Ogust holds two babies-a Cuora McCordi, thought to be extinct in the wild, and a Malaysian box turtle. Photo by Stephanie Keith

Welcome to the South Street Seaport Museum’s new galleries, devoted to an exploration of the city’s maritime history and scheduled to open on Oct. 14.


The galleries are housed in Schermerhorn Row, a block of Federal-style brick buildings on Fulton Street, between Front and South streets, completed in 1812 and now owned by the city. When merchant Peter Schermerhorn built the structures, then among the largest in the city, it was a bold speculative venture. Peter Neill, the museum’s director, said the project represented Schermerhorn’s “great moment, his transforming moment,” as one of the city’s prominent early entrepreneurs.

The opening of the galleries may well be the South Street Seaport Museum’s own transforming moment—a “coming out” for the institution at age 36. The museum, which has

maintained three small galleries on Water and Fulton streets, is moving into 30,000 square feet of exhibition space in a structure that embodies, as much as any of the artifacts it will contain, what the museum is all about.
     

“It really is the fulfillment of the founders’ vision—to capture, in the place where it took place, the contribution of maritime enterprise to the growth of this city, the state and the nation,” Neill said.

But at the same time as the museum prepares to celebrate the opening of the Schermerhorn Row Galleries, it is struggling to come up with the money to operate them. While other New York cultural institutions have had their city funding reduced, the museum’s subsidy has been cut to zero in the city’s 2003-04 fiscal year, under an agreement made during Mayor Giuliani’s administration. The museum has been trying to convince officials from the Bloomberg Administration and the City Council to reinstate at least some of its former funding, Neill said, but so far in vain.

The block of buildings that house the galleries, seen from John Street. Photo by Allan Tannenbaum
As a result of the loss of city funding and the general economic downturn, the museum cut 20 percent of its staff in the past year and the remainder of the staff took a pay cut. The museum has put up for sale the barque Peking, one of its prize possessions and a Downtown landmark at its berth at Pier 16. The asking price is $12.5 million, which Neill says would be used for an endowment to cover the $750,000 that it costs to maintain the the rest of the museum’s nine-vessel fleet—the largest privately maintained fleet of historic ships in the world—and to finish restoring another tall ship, the Wavertree.

Old machinery, like this hoist that once lifted sacks of goods from lower floors, were saved and incorporated into the new galleries. Photo by Carl Glassman

In part, the museum’s longtime financial struggles are tied to the way the institution was developed. It was supposed to be supported by profits from the Seaport Marketplace, the mall of shops and restaurants built in the early 1980’s to spur economic development in the Seaport area. But the Marketplace, developed and managed by the Rouse Company, never attracted the hoped-for throngs of tourists and city residents, and no profits materialized.

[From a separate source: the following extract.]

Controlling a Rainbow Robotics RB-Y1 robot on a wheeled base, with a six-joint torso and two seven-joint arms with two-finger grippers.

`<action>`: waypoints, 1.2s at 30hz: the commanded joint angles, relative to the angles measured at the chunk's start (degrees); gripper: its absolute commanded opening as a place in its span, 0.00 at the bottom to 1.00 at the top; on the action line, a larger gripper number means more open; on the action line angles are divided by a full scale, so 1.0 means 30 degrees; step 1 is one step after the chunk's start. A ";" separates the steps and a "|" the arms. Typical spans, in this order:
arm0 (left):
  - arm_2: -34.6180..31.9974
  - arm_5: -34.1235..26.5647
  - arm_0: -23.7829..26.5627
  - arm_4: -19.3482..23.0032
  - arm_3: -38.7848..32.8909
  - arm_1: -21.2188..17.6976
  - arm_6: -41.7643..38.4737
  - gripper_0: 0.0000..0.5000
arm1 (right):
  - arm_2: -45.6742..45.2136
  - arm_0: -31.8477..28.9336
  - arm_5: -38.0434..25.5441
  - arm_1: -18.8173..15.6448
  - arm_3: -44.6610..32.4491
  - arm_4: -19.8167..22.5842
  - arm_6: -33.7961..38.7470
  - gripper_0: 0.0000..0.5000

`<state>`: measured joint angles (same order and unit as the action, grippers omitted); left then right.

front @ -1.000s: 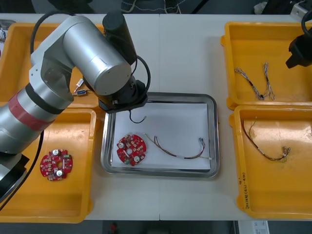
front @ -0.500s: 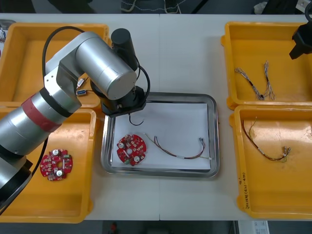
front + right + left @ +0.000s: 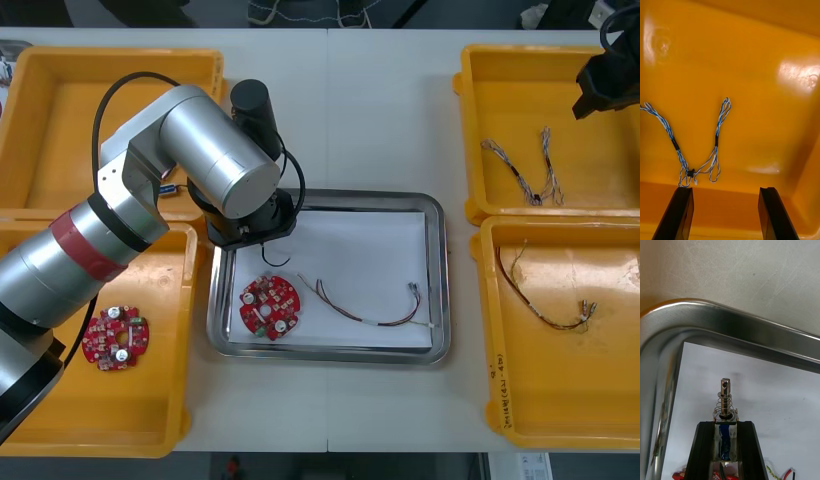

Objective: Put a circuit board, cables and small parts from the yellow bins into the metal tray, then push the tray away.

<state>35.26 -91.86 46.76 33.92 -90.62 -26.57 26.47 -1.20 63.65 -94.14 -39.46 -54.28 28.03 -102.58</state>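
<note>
Shiny metal tray (image 3: 441,280), white inside, lies between four yellow plastic bins (image 3: 60,120) in the front view, holding one round red circuit board (image 3: 269,306) and one red and yellow cable (image 3: 365,320). The left wrist view adds the left gripper (image 3: 725,425) clamped on one small metal part (image 3: 725,405) over the tray's corner. Right wrist view: the right gripper (image 3: 725,191), fingers apart and empty, over two twisted blue and white cables (image 3: 717,140).

A light table (image 3: 370,110) spans the front view.
</note>
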 commanded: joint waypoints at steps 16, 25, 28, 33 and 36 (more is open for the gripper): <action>-0.0124 0.0093 -0.0119 -0.0614 -0.0643 0.0391 0.1459 1.00 | -0.1649 -0.2702 0.4630 0.1434 -0.0072 -0.0234 0.0003 1.00; -0.1676 -0.2368 -0.0119 -0.0644 -0.3016 0.0333 0.1195 1.00 | -0.2147 -0.3727 0.5011 0.1932 -0.0072 -0.0175 0.0354 1.00; -0.2174 -0.3481 -0.0119 -0.0585 -0.3895 0.0186 0.1195 1.00 | -0.2118 -0.4166 0.5246 0.2107 -0.0072 -0.0204 0.0530 1.00; -0.3258 -0.4653 -0.0119 -0.0263 -0.4832 -0.0283 0.1253 1.00 | -0.2264 -0.4284 0.5304 0.2312 0.0133 -0.0234 0.0969 1.00; -0.4108 -0.5122 -0.0119 -0.0028 -0.5213 -0.0634 0.1371 1.00 | -0.2616 -0.4137 0.5685 0.2312 0.0749 -0.0087 0.0940 1.00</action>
<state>26.58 -105.66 46.62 32.79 -103.12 -26.64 26.49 -6.34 50.70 -78.58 -33.19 -53.18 27.61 -101.16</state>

And, Neill believes, city officials have failed to take the museum seriously as an important cultural bastion. “They said, that’s an economic devel- opment project, not a cultural project.

Those perceptions may finally be changing, Neill says, bolstered by the successful development of the new galleries. His challenge is to use that momentum to bring the museum some financial security. Last month, he met with representatives of the city’s Department of Cultural affairs to make the case for renewed funding.

Neill wants the city to provide $1.5 million of the museum’s $6 million annual operating budget, which he said would be on par with what other museums get. Citing the institution’s extensive programming for students and the public, he said, “I don’t believe we’re entitled to the money. But I think we’ve really earned it. And I’ll put that record up against anybody in the city, for the programs and services we provide.”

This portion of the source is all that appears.